Not all are called to be artists in the specific sense of the term. Yet, as Genesis has it, all men and women are entrusted with the task of crafting their own life: in a certain sense, they are to make of it a work of art, a masterpiece. – St. John Paul II, Pope

From its very beginning nearly 2,000 years ago, the Catholic Church has used art to instruct men and women about the Faith and to inspire them to live up to its high ideals. An old tradition holds that St. Luke the Evangelist was the first Catholic artist, painting a portrait of the Virgin Mary, whose face he had actually seen in life. For this reason, he is one of the patron saints invoked by artists.

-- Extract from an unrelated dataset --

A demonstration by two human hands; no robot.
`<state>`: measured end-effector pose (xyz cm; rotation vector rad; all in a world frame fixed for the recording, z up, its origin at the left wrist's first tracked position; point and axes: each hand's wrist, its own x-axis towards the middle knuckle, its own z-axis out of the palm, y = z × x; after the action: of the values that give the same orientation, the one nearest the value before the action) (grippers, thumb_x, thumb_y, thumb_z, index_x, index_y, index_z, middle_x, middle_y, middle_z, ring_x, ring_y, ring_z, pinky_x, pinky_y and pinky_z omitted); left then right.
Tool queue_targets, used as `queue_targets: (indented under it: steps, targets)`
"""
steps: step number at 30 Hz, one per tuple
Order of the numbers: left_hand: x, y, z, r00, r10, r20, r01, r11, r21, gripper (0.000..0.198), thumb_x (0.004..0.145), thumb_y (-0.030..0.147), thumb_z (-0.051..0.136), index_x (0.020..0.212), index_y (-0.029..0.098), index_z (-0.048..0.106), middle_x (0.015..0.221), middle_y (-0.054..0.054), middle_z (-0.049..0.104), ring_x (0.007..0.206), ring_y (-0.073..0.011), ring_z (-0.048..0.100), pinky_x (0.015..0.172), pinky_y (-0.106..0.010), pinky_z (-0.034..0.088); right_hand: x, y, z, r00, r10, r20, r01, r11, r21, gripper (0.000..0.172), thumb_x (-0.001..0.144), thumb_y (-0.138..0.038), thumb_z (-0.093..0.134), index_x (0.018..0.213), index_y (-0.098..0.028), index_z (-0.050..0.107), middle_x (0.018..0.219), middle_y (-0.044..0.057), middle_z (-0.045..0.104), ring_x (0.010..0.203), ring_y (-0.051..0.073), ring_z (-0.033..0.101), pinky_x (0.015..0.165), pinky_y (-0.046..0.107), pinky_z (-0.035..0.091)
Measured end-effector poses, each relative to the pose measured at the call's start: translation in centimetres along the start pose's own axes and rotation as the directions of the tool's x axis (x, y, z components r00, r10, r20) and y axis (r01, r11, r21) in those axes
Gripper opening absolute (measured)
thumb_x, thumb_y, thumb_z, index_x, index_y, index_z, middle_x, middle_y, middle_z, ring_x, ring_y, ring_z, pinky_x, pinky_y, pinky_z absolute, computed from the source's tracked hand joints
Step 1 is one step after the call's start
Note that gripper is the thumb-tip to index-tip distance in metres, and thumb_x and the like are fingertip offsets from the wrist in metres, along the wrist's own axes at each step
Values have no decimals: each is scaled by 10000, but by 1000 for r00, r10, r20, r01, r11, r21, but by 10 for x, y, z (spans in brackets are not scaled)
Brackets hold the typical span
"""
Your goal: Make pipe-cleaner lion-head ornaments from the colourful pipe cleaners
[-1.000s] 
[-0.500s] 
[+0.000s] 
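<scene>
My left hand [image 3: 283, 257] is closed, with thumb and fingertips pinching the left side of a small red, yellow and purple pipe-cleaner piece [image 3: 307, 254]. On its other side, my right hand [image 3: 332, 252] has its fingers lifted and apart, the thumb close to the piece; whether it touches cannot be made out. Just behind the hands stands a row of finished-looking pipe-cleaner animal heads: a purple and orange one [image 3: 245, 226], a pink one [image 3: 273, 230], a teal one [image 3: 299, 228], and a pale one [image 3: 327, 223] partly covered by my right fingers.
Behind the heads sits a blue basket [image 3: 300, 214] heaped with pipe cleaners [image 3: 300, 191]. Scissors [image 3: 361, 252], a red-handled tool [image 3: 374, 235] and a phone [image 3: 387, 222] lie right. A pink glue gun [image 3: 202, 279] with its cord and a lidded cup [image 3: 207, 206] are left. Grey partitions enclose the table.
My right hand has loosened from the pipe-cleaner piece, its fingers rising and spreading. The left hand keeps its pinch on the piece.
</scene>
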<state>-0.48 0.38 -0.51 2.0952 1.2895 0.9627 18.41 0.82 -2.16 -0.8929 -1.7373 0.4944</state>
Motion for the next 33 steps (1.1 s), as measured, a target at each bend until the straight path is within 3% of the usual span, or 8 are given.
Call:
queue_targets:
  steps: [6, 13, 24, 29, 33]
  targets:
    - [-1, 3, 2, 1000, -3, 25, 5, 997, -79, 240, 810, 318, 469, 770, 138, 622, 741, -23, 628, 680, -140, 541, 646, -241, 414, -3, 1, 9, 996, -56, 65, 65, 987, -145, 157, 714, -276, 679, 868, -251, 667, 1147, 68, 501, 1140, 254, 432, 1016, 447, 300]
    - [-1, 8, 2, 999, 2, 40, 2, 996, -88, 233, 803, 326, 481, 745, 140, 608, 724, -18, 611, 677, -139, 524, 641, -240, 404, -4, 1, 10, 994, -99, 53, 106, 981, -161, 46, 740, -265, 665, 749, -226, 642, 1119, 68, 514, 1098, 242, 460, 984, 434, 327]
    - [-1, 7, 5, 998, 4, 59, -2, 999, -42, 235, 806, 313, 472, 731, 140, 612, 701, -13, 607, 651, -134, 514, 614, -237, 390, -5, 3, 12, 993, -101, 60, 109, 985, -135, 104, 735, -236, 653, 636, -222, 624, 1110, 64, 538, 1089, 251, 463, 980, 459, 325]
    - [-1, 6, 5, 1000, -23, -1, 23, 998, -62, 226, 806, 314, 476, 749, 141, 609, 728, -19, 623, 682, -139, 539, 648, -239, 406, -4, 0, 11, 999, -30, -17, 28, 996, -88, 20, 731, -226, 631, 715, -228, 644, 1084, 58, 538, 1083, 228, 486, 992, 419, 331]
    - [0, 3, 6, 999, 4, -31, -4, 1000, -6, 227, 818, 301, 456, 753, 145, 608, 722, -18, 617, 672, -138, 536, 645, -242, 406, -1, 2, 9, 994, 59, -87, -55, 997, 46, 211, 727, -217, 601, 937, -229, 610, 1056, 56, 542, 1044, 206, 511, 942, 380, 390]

The place which images of holy men and women have in the Catholic Church has long been misunderstood by those on the outside. In the 8th century, during the period when the iconoclasts sought to destroy any depiction of Christ and His saints, St. John Damascene wrote in defense of sacred art: "Through icons of Christ we contemplate His bodily form, His miracles, and His sufferings… and we are sanctified."

The early Church Fathers wrote that sacred art should raise the soul and mind of the beholder to the incorruptible and eternal realm of the Spirit. In modern times, Pope John Paul II has written, "Iconography is based on the mystery of the Incarnation in which God chose to assume a human face… Sacred art seeks to transmit something of the mystery of that Face."